In the copy you make, keep each entry exactly as it is and leave out all images.

-- Record excerpts follows --

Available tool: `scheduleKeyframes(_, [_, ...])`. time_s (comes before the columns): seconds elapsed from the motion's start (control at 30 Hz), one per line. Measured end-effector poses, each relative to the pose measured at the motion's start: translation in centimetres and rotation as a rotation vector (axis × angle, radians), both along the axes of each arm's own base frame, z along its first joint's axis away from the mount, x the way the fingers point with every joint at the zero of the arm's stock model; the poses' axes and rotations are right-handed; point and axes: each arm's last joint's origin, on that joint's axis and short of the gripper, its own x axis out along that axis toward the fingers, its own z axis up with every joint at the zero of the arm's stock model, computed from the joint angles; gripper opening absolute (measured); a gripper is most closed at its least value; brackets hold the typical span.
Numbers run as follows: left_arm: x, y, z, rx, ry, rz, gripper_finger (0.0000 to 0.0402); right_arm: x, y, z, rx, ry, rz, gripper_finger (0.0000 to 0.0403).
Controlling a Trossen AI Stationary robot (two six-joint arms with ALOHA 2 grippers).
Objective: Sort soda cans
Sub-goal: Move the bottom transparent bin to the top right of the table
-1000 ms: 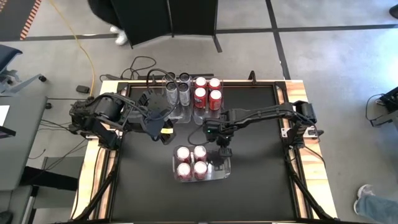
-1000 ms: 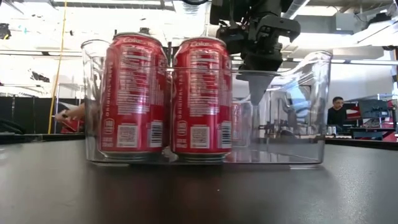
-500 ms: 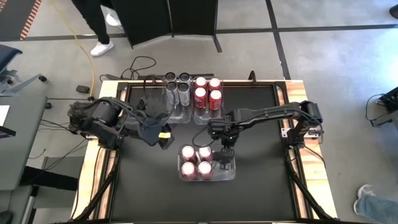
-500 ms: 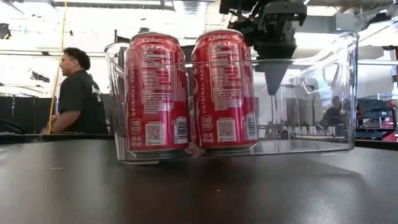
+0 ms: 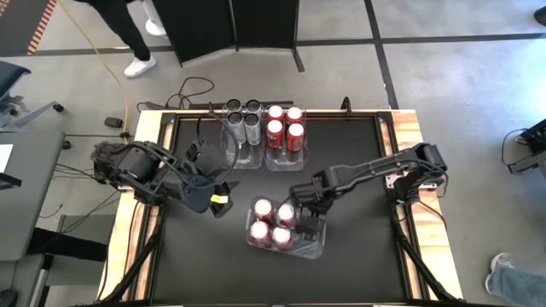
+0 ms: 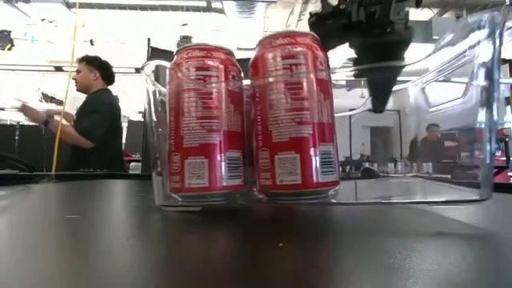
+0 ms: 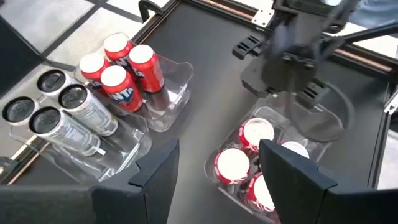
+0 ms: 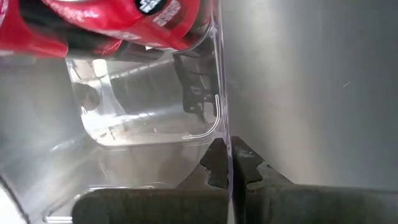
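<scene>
1. Right pincer (image 5: 309, 223) is clamped fully shut on the wall of a clear bin (image 5: 316, 248). Four red cans (image 5: 273, 224) stand inside, just beside it.
2. Left pincer (image 5: 215, 203) waits half open, holding nothing, well apart.
3. Step judged: repositioning this bin on the tabletop (image 5: 358, 170). Next move calls for a steady drag so cans stay upright.

Two red soda cans (image 6: 250, 120) stand side by side in a clear plastic bin (image 6: 416, 172) on the dark table (image 6: 240, 248); the right gripper (image 6: 376, 94) pinches the bin's wall; a person (image 6: 90, 120) stands beyond the table's far edge.
</scene>
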Motion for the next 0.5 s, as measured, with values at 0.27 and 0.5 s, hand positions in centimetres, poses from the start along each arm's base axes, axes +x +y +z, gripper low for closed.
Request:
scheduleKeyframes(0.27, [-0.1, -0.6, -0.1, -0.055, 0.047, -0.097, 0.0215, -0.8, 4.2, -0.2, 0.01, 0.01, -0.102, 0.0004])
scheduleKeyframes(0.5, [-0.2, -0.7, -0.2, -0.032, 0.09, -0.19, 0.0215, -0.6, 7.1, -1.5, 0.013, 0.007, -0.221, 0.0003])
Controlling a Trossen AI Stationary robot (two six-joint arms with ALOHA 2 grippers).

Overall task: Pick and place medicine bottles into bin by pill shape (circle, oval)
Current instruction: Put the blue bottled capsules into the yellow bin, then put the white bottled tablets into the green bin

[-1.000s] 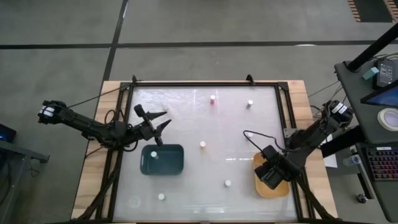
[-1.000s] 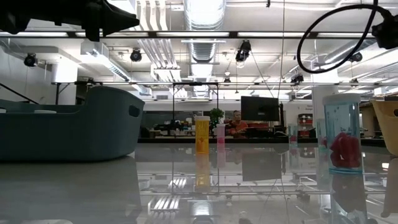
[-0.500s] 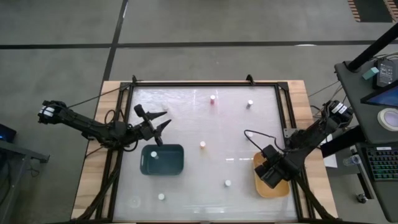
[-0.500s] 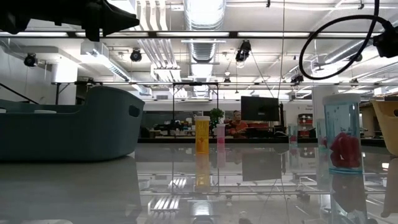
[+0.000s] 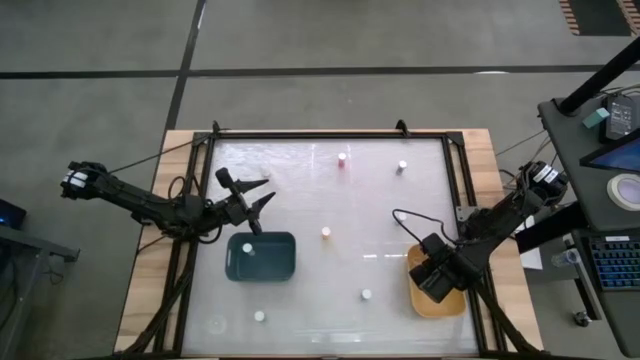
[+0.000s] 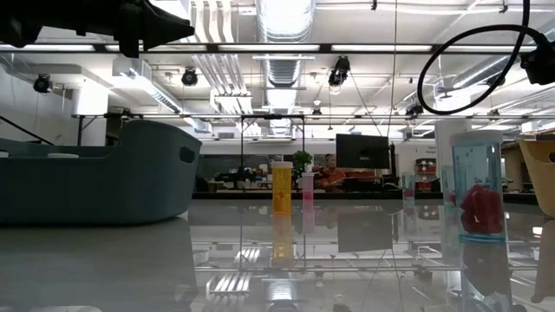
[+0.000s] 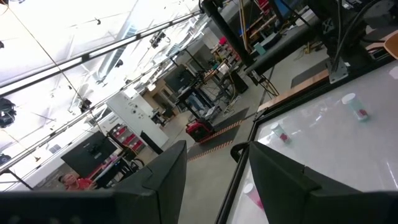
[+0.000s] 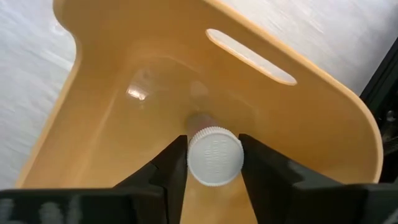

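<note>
My right gripper [image 5: 437,283] points down into the yellow-orange bin [image 5: 447,305] at the table's right, its fingers on either side of a medicine bottle with a white cap [image 8: 214,156]. My left gripper [image 5: 256,202] hangs open and empty just beyond the far edge of the dark teal bin [image 5: 262,262], where a white-capped bottle [image 5: 247,249] lies. More bottles stand on the table: a pink one [image 5: 342,158], a white-capped one [image 5: 402,166], an orange one [image 5: 326,233] and two near the front [image 5: 366,295] [image 5: 259,316]. My right gripper has the bottle's white cap [image 8: 194,163] between its two fingers, one on each side of the cap's rim. The fingers come from above, pointing down. The bottle stands upright inside the yellow-orange bin; whether its base rests on the bin's floor is hidden by the cap.
A black frame [image 5: 300,135] rims the glossy white table. In the low view a clear bottle with red pills [image 6: 477,189] stands at the right, an orange [image 6: 283,187] and a pink bottle [image 6: 307,187] farther off. A desk with screens [image 5: 610,150] stands to the table's right.
</note>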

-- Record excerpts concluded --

### Written answer
Available tool: `scheduleKeyframes(_, [_, ...])`. time_s (comes before the columns): seconds elapsed from the motion's start (control at 30 Hz), one per line. Measured end-effector poses, each relative to the pose measured at the motion's start: translation in centimetres and rotation as a rotation vector (axis × angle, radians), both along the axes of each arm's own base frame, z along its first joint's axis away from the mount, x the way the fingers point with every joint at the zero of the arm's stock model; the poses' axes and rotations are right-handed; point and axes: each arm's last joint's origin, on that joint's axis and short of the gripper, its own x axis out along that axis toward the fingers, its own z axis up with every joint at the zero of the arm's stock model, computed from the joint angles; gripper opening absolute (measured); a gripper is most closed at its least value; brackets hold the typical span.
Numbers run as follows: left_arm: x, y, z, rx, ry, rz, gripper_finger (0.0000 to 0.0402); right_arm: x, y, z, rx, ry, rz, gripper_finger (0.0000 to 0.0403).
Controlling a Trossen AI Stationary robot (two six-joint arms with ALOHA 2 grippers).
Objective: Sort soda cans
Sub-goal: Move the bottom transparent bin to the top right of the table
-1000 ms: 
-1000 ms: 
-500 ms: 
-500 ms: 
+0 ms: 
+0 ms: 
+0 ms: 
+0 ms: 
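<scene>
1. Right pincer (image 5: 309, 223) is clamped fully shut on the wall of a clear bin (image 5: 316, 248). Four red cans (image 5: 273, 224) stand inside, just beside it.
2. Left pincer (image 5: 215, 203) waits half open, holding nothing, well apart.
3. Step judged: repositioning this bin on the tabletop (image 5: 358, 170). Next move calls for a steady drag so cans stay upright.

Two red soda cans (image 6: 250, 120) stand side by side in a clear plastic bin (image 6: 416, 172) on the dark table (image 6: 240, 248); the right gripper (image 6: 376, 94) pinches the bin's wall; a person (image 6: 90, 120) stands beyond the table's far edge.
</scene>
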Motion for the next 0.5 s, as measured, with values at 0.27 and 0.5 s, hand positions in centimetres, poses from the start along each arm's base axes, axes +x +y +z, gripper low for closed.
Request:
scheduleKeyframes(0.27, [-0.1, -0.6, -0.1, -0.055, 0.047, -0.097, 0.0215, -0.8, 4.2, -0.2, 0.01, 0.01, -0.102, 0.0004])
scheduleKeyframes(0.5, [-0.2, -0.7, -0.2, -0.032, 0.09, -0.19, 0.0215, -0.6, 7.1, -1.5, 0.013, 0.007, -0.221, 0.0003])
Controlling a Trossen AI Stationary robot (two six-joint arms with ALOHA 2 grippers).

Overall task: Pick and place medicine bottles into bin by pill shape (circle, oval)
Current instruction: Put the blue bottled capsules into the yellow bin, then put the white bottled tablets into the green bin

[-1.000s] 
[-1.000s] 
[-0.500s] 
[-0.500s] 
[+0.000s] 
[+0.000s] 
[+0.000s] 
[+0.000s] 

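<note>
My right gripper [image 5: 437,283] points down into the yellow-orange bin [image 5: 447,305] at the table's right, its fingers on either side of a medicine bottle with a white cap [image 8: 214,156]. My left gripper [image 5: 256,202] hangs open and empty just beyond the far edge of the dark teal bin [image 5: 262,262], where a white-capped bottle [image 5: 247,249] lies. More bottles stand on the table: a pink one [image 5: 342,158], a white-capped one [image 5: 402,166], an orange one [image 5: 326,233] and two near the front [image 5: 366,295] [image 5: 259,316]. My right gripper has the bottle's white cap [image 8: 194,163] between its two fingers, one on each side of the cap's rim. The fingers come from above, pointing down. The bottle stands upright inside the yellow-orange bin; whether its base rests on the bin's floor is hidden by the cap.
A black frame [image 5: 300,135] rims the glossy white table. In the low view a clear bottle with red pills [image 6: 477,189] stands at the right, an orange [image 6: 283,187] and a pink bottle [image 6: 307,187] farther off. A desk with screens [image 5: 610,150] stands to the table's right.
</note>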

No more work is left in this exercise.